Haha, obviously I'm not saying that 2015-16 team was "terrible." (Hi there, I'm Sam Ray Not, and you are?) My point was two-fold:
1. Great as they were, "Greatest Team Ever Assembled" is a fairly massive overstatement — especially given that the team they rolled out the next season was much better, both by regular season net rating and (much more importantly) by playoff indomitability. "73 wins" looks GOATish on the surface, but it glosses over the fact that (1) they were a 66-win Pythag team for whom everything went right, including great luck in coin-flip games and perfect health; and (2) they were a system team as much as an assemblage of historically great talent, whom the league was beginning to figure out and gameplan for by the time the playoffs rolled around. In the WCF, they were dominated for long stretches by OKC, outscored overall, and would have been bounced in six games (down 7 in OKC with a few minutes left) had Klay and Steph not hit a succession of ridiculous late threes. And while injuries are never an excuse (the Ws benefited from the Kyrie and Love injuries the season before, after all) it's just a fact that in the Finals Bogut was out, Draymond was suspended for a game, Iguodala and Ezeli were physically broken, Steph was not anywhere near 100% recovered from his MCL strain, and Andy Varejão was playing in critical moments. I think Skip Bayless, who of course is full of sh*t in most respects, nailed it when he asked, "in retrospect, was that series even an upset?"

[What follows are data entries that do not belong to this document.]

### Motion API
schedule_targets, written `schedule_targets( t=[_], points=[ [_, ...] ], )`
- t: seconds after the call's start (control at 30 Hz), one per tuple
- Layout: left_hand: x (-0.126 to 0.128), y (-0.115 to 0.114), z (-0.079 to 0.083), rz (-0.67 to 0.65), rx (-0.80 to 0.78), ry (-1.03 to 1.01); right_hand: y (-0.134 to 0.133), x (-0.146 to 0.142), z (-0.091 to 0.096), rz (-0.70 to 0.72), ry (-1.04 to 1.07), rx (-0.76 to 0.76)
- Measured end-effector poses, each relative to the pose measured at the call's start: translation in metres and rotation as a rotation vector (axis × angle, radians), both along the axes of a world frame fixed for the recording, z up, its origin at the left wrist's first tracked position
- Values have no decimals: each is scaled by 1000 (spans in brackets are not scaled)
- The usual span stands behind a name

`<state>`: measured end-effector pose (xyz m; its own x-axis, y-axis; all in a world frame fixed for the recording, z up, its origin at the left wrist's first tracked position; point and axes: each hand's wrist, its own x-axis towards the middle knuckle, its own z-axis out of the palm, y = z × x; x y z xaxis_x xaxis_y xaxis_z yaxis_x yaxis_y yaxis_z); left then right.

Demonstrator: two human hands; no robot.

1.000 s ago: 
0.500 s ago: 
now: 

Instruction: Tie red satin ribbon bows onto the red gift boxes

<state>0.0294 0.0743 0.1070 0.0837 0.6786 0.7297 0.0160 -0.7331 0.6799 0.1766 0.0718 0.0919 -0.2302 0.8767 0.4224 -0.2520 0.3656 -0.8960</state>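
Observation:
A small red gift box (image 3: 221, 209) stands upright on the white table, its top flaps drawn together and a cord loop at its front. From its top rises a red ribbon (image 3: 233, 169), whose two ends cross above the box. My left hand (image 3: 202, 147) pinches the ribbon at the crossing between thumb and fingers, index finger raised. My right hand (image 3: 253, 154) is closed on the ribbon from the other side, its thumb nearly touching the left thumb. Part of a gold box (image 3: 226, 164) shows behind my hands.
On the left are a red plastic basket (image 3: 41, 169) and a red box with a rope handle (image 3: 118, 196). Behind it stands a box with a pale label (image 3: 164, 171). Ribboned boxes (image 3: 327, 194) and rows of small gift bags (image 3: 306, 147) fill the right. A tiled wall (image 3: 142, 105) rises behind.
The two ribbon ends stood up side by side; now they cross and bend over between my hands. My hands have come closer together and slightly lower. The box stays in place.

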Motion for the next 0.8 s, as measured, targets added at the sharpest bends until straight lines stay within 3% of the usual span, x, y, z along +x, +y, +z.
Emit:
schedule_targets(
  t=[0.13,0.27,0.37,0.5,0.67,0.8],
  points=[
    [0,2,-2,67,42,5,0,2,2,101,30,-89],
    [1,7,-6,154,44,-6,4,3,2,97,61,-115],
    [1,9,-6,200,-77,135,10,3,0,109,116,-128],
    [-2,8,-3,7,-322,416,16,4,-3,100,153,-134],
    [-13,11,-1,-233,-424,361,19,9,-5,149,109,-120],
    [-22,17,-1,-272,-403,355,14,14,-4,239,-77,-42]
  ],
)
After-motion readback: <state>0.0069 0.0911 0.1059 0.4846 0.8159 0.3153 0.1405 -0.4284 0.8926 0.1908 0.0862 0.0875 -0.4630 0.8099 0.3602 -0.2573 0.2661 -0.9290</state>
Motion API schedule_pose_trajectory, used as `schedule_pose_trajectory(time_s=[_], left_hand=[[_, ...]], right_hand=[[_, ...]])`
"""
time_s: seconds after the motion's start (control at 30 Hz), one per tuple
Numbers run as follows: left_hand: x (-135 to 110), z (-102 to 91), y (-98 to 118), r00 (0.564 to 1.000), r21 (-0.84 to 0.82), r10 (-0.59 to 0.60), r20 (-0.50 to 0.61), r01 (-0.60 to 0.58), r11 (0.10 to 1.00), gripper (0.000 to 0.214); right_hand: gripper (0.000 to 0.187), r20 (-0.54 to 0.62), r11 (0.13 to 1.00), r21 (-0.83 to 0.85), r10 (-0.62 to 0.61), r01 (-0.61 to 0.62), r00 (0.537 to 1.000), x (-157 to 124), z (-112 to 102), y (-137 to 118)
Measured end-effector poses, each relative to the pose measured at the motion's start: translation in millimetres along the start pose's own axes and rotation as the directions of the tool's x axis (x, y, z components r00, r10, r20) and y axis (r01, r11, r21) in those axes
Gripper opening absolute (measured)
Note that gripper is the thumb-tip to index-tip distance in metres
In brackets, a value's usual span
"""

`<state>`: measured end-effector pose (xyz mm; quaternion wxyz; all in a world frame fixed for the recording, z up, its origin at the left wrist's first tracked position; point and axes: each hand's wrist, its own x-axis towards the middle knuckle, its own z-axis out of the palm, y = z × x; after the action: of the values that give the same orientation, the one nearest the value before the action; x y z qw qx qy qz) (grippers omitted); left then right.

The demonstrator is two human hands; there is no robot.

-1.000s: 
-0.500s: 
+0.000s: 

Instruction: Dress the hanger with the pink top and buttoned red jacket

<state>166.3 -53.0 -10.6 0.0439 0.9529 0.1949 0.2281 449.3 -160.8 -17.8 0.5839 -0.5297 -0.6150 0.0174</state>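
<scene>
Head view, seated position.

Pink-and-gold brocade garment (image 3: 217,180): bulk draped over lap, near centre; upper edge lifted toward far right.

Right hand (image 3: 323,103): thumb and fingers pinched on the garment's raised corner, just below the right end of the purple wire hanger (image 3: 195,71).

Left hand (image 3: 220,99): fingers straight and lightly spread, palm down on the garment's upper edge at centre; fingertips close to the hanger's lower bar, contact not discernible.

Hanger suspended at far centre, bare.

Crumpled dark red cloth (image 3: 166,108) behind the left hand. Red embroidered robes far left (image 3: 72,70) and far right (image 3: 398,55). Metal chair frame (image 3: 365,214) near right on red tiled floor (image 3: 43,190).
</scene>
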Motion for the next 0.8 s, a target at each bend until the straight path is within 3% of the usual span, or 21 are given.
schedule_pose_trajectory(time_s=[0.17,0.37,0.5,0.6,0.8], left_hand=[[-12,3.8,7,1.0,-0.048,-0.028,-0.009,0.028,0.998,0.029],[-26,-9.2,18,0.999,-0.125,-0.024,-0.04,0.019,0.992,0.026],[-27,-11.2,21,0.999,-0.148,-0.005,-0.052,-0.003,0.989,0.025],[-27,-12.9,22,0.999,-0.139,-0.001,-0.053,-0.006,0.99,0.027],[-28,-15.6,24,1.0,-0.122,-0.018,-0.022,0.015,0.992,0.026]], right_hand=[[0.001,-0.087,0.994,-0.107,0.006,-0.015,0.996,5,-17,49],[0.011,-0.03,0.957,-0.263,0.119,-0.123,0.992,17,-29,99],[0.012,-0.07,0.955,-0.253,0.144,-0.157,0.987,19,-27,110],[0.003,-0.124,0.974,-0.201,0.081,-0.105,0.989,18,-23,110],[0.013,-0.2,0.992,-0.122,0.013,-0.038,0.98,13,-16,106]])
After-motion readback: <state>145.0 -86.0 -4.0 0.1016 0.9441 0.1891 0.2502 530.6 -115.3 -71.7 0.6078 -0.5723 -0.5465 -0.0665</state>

2. (More importantly) much as I generally admire how LeBron carries himself off-court, and am largely persuaded by the statistical case for him being the best basketball player ever: for him to sit in front of a bunch of fawning yes-men and point to that series the moment he became the GOAT comes off (to me) rather pathetically insecure, even allowing for a fair measure of playful trolling. McHale put it well when he noted how disrespectful it was to those who came before (Russell, Kareem, Jordan, e.g.) Even as fans I think we always have to allow a measure of doubt when making those kind of GOAT proclamations between disparate eras. To hear a player casually deprive all the greats of yore the benefit of that doubt in order to bestow the undisputed GOAT title on himself was pretty gross. To my ears anyway. YMMV.
Anyway, carry on. Warriors-Rockets tomorrow, which should be an interesting measuring stick for where the two teams are right now.